A Prefeitura do Rio realiza, nesta quinta-feira (26/02), às 7h, a operação “Direito da Pessoa Idosa” para apurar denúncia encaminhada pelo Ministério Público sobre o funcionamento de um asilo clandestino na Rua Professor Carlos Wenceslau, 696 – Realengo, Zona Oeste da cidade.
A ação reúne diversos órgãos municipais em uma força-tarefa coordenada pela Secretaria Municipal do Envelhecimento Saudável e Qualidade de Vida – SEMESQV, com a participação do IVISA-RIO – Instituto de Vigilância Sanitária, a Delegacia Especial de Atendimento à Pessoa da Terceira Idade (DEAPTI), além de equipes da Assistência Social e da Saúde.
A operação tem como objetivo verificar a procedência da denúncia, identificar possíveis situações de risco e vulnerabilidade envolvendo idosos e apurar irregularidades sanitárias.
Caso sejam constatadas infrações, as medidas legais cabíveis serão adotadas imediatamente.
De acordo com o relatório de inspeção da Vigilância Sanitária, trata-se de uma ILPI – Instituição de Longa Permanência para idosos que funcionava de forma clandestina, em situação análoga a cativeiro.
No momento da fiscalização, 2 idosos foram encontrados no local, sem que fosse possível qualificá-los formalmente, devido à ausência de documentos pessoais, contratos de prestação de serviço ou qualquer tipo de registro administrativo.
O estabelecimento não possuía prontuários, documentação institucional, alvará de funcionamento ou qualquer outro documento obrigatório.
O ambiente apresentava condições insalubres, com estrutura física inadequada, ventilação e iluminação precárias, além de cobertura com telhas de amianto.
O imóvel é confinado e havia câmera de monitoramento instalada na cozinha, onde também foi constatada a ausência de abastecimento regular de alimentos secos e proteínas.
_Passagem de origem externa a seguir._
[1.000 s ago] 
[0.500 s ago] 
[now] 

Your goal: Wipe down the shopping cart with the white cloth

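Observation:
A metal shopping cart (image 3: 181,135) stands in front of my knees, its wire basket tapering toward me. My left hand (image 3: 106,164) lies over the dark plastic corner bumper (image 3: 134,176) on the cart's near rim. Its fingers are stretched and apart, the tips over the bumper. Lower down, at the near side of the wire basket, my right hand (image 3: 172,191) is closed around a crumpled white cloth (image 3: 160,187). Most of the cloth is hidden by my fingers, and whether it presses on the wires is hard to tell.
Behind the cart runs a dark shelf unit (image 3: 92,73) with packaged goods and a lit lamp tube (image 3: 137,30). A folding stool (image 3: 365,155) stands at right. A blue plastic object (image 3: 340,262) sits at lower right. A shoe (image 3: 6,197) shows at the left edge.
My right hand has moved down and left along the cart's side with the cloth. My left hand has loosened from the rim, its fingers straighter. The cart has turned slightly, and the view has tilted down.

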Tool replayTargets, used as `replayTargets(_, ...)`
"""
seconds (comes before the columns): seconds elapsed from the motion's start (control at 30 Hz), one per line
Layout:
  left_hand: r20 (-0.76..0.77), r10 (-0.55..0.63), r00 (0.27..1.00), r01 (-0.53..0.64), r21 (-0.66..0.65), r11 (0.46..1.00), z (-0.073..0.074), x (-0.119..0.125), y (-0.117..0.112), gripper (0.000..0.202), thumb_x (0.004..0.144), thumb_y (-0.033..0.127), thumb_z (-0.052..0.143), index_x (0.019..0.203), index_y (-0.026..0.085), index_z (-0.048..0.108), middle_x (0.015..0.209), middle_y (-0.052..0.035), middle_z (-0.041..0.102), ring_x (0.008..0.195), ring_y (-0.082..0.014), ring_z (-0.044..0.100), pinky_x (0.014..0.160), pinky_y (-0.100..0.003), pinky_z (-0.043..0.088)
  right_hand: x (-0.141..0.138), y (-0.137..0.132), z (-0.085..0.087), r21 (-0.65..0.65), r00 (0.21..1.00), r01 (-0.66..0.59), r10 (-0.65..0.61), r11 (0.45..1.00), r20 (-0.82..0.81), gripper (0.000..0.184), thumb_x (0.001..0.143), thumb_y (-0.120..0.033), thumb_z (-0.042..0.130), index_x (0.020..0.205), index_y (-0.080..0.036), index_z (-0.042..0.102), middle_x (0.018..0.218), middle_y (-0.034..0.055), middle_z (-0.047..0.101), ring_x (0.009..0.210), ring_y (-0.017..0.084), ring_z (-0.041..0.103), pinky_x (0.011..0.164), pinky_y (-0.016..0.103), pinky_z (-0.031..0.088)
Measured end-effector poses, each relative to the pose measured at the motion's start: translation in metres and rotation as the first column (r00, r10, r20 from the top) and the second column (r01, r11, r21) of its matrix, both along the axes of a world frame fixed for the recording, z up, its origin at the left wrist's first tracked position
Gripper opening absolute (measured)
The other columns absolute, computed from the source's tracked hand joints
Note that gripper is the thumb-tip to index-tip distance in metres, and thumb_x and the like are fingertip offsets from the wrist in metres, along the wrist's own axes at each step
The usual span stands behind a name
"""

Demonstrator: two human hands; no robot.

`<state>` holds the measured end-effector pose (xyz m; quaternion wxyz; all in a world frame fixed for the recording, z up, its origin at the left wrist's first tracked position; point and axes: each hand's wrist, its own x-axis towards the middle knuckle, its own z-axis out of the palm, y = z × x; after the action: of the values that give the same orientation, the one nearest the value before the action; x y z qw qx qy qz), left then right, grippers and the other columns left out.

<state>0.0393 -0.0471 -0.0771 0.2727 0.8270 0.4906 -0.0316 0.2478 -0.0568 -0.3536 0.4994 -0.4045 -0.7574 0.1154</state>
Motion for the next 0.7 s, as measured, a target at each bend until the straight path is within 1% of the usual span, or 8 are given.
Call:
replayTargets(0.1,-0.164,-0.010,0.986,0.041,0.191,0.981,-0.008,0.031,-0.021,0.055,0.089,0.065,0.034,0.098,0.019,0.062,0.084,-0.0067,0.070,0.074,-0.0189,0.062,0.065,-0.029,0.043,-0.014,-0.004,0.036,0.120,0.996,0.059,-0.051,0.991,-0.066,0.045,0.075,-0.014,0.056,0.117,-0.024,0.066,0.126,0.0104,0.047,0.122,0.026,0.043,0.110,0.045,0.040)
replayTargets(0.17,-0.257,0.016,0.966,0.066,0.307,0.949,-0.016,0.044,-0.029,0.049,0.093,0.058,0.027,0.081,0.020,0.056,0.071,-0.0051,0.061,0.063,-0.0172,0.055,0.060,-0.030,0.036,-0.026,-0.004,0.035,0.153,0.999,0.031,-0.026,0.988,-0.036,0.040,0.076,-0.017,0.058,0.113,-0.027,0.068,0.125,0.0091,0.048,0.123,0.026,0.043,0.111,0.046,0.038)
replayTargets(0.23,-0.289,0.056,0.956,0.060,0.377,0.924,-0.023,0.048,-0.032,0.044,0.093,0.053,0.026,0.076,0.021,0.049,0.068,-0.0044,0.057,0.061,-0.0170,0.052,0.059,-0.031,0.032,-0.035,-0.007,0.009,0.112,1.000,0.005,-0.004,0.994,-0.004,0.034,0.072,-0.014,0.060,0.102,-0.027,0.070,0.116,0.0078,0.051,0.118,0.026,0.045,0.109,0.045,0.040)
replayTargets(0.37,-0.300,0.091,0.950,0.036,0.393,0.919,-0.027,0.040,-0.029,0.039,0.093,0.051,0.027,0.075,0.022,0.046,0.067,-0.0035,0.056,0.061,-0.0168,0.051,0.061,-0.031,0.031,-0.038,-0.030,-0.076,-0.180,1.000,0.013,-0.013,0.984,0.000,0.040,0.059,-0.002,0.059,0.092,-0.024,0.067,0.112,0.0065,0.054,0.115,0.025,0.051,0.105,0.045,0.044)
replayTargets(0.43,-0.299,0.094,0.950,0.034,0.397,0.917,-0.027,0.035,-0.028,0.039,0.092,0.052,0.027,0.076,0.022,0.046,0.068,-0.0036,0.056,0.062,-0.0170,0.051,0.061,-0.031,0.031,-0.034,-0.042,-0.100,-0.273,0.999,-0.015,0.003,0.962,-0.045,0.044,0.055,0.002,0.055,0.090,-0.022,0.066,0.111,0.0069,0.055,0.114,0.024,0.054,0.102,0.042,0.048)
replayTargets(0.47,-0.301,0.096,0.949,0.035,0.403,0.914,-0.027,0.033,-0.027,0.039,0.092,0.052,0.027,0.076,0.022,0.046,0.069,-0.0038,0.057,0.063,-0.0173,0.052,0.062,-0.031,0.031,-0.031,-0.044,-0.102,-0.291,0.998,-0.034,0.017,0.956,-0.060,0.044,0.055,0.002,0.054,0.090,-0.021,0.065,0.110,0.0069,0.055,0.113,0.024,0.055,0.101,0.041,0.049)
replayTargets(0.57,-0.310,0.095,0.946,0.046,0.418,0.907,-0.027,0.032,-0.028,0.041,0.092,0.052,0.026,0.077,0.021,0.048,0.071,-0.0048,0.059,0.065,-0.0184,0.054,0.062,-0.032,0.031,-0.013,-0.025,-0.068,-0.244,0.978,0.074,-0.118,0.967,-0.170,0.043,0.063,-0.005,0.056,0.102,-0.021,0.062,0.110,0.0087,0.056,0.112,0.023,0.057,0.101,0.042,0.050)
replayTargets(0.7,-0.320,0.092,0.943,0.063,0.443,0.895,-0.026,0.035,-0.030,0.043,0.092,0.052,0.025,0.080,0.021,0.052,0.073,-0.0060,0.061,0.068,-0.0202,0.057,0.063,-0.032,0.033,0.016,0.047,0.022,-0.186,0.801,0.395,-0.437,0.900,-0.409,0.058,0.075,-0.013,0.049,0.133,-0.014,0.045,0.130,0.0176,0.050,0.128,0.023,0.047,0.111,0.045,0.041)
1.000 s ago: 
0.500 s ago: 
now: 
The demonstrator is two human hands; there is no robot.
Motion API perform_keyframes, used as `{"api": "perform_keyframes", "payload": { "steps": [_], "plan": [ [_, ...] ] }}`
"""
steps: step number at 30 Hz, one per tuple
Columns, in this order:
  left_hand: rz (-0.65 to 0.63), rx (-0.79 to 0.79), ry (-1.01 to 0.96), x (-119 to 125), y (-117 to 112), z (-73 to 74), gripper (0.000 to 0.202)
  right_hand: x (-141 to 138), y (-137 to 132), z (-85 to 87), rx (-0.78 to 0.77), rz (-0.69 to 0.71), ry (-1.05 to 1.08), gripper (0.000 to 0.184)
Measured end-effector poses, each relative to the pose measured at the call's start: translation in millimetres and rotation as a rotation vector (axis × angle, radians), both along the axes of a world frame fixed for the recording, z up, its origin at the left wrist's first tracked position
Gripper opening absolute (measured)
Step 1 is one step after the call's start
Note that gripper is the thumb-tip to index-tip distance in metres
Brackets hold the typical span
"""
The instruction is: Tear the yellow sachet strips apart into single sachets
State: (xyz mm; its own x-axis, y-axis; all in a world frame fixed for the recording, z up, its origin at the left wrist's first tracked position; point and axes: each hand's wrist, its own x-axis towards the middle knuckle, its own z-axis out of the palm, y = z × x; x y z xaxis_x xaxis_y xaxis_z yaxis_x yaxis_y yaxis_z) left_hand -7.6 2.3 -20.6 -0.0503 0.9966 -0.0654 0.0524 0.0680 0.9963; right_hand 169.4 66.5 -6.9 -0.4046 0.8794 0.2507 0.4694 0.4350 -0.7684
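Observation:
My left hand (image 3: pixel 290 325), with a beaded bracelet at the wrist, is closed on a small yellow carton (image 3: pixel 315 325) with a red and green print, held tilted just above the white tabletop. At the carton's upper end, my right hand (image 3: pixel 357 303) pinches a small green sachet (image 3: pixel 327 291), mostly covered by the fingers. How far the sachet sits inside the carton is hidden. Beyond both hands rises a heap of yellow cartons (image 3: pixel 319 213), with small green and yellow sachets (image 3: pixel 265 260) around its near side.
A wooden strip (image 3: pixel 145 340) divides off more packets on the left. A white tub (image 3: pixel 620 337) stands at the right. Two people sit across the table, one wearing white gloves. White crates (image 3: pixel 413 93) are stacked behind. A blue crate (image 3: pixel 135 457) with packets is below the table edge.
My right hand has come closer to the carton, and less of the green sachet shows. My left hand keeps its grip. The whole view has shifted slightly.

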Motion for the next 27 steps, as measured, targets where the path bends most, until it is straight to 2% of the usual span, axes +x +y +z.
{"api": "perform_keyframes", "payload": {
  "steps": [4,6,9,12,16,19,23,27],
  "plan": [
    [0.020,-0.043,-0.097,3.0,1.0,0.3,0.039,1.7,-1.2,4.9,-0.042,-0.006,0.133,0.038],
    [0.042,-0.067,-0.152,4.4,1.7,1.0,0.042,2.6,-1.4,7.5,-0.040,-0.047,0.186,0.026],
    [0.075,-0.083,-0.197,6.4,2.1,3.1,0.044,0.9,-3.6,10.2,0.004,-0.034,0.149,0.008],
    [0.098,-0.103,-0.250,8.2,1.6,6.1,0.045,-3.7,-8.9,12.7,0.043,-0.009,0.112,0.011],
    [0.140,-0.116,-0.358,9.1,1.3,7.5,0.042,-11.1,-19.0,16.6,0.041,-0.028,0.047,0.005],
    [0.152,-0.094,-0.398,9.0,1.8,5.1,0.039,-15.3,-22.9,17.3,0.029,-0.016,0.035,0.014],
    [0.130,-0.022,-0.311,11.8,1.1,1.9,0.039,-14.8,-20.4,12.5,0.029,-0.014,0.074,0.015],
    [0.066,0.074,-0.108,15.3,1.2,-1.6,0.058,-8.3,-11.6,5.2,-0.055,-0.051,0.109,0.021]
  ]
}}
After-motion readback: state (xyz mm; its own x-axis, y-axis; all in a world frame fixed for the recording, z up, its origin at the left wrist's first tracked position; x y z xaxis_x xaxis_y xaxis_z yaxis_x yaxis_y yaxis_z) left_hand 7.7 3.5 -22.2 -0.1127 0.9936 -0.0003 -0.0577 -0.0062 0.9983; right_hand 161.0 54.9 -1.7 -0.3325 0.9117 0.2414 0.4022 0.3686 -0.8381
Na geladeira, foram encontradas duas panelas com sobras de feijão e uma frigideira contendo linguiça picada com cebola, sem qualquer identificação quanto à data de preparo ou validade.
O acondicionamento de alimentos ocorria em ambiente impróprio e sem organização sanitária adequada.
As medicações estavam sendo administradas por pessoas sem qualificação técnica comprovada.
Entre os acolhidos, a idosa J. apresentava hérnia umbilical visível. Já o idoso C. possuía diagnóstico referido de doença de Alzheimer, o que reforça a necessidade de cuidados especializados.
Diante dos fatos, o asilo clandestino terá interdição total com remoção dos idosos.
A iniciativa reafirma o cumprimento do Estatuto do Idoso (Lei nº 10.741/2003), que assegura direitos fundamentais às pessoas com 60 anos ou mais e prevê punições para casos de abandono, negligência e maus-tratos.
A Secretaria Municipal do Envelhecimento Saudável e Qualidade de Vida destaca que o abandono de incapaz e a violência contra a pessoa idosa são crimes previstos em lei, sendo a proteção dessa população um dever compartilhado entre família, sociedade e poder público.
Entre 2025 e o início de 2026, a pasta já realizou o resgate de 147 idosos em situação de vulnerabilidade, abandono ou maus-tratos, além de promover o fechamento de 22 instituições irregulares no município.
A Prefeitura do Rio reafirma seu compromisso com a defesa da vida, da dignidade e do envelhecimento saudável e orienta a população a denunciar qualquer suspeita de negligência, violência ou exploração financeira contra pessoas idosas por meio da Central 1746 ou pelo canal Rio Cuidadoso, no telefone (21) 97533-8831.